• **AIM OF THE TASK**: Lines of the listing below that contain the string "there" are to be returned.
┏━━
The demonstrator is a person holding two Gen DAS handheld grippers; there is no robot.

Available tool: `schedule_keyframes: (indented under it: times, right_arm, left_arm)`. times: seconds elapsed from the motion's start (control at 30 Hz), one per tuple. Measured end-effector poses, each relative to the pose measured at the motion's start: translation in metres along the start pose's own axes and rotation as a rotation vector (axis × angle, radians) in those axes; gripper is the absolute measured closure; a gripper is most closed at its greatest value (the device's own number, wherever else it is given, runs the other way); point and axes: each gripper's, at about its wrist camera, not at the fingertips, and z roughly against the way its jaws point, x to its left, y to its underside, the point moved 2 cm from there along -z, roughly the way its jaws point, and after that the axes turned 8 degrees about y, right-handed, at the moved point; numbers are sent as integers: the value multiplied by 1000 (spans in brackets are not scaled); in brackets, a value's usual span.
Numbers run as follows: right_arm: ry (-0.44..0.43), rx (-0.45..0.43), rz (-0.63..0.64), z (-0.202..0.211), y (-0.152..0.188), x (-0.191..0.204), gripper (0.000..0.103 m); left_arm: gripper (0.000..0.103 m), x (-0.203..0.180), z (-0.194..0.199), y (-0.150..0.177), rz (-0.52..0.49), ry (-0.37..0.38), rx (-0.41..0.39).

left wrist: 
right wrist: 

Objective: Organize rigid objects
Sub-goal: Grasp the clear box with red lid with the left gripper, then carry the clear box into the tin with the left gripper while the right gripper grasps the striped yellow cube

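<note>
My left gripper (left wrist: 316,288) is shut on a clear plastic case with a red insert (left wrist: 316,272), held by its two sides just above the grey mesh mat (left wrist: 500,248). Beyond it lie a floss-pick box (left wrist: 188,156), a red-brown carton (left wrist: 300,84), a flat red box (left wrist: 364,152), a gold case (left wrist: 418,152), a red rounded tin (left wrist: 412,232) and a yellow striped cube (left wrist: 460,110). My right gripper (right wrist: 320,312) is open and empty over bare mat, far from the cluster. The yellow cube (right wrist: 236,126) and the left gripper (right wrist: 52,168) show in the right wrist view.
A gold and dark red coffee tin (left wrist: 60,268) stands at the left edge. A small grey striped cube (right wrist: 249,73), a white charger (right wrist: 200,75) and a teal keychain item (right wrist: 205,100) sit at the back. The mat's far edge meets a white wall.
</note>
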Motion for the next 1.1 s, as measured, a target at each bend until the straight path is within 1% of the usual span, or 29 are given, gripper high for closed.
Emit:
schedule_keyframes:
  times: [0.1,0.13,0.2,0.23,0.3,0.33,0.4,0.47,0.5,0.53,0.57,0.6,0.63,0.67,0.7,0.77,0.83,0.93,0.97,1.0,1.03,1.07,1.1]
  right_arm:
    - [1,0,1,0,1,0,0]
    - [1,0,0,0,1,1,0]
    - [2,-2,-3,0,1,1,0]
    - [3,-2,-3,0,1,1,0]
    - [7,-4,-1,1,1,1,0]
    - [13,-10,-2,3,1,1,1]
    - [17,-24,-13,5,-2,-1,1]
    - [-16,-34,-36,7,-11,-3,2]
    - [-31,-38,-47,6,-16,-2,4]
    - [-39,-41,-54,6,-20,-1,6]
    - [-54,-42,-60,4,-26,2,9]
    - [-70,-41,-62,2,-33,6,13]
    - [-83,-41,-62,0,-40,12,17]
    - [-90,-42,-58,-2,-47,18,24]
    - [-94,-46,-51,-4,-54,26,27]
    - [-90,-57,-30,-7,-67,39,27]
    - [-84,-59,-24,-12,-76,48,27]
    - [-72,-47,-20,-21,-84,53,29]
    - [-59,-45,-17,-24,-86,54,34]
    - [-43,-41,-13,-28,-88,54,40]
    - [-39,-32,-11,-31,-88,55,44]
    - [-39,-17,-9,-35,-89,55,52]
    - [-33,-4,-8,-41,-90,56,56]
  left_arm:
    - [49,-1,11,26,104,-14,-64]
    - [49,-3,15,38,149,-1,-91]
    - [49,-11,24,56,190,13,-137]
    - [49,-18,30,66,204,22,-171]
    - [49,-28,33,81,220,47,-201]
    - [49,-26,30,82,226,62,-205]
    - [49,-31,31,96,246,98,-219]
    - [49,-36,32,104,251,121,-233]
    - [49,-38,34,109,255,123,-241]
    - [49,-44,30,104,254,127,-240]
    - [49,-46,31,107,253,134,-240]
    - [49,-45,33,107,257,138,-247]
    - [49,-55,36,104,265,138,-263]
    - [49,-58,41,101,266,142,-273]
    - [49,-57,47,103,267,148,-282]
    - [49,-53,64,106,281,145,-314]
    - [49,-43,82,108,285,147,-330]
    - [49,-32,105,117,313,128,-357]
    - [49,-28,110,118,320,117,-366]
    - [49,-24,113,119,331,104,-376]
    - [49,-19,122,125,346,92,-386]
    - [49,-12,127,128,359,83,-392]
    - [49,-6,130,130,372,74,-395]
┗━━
• **THE COMPLETED TASK**:
The demonstrator is a person holding two Gen DAS handheld grippers; there is no robot.
Available tool: `schedule_keyframes: (indented under it: times, right_arm, left_arm)`. times: seconds elapsed from the motion's start (control at 30 Hz), one per tuple. Measured end-effector poses, each relative to the pose measured at the motion's start: translation in metres along the start pose's own axes and rotation as a rotation vector (axis × angle, radians) in those axes; gripper is the absolute measured closure; a gripper is most closed at its greatest value (the device's own number, wherever else it is given, runs the other way); point and axes: each gripper's, at about its wrist camera, not at the fingertips, and z roughly against the way its jaws point, x to its left, y to its underside, the point moved 2 cm from there along -z, roughly the way its jaws point, and after that the axes turned 8 degrees about y, right-handed, at the moved point; numbers are sent as integers: the value multiplied by 1000 (spans in brackets are not scaled); in brackets, a value's usual span.

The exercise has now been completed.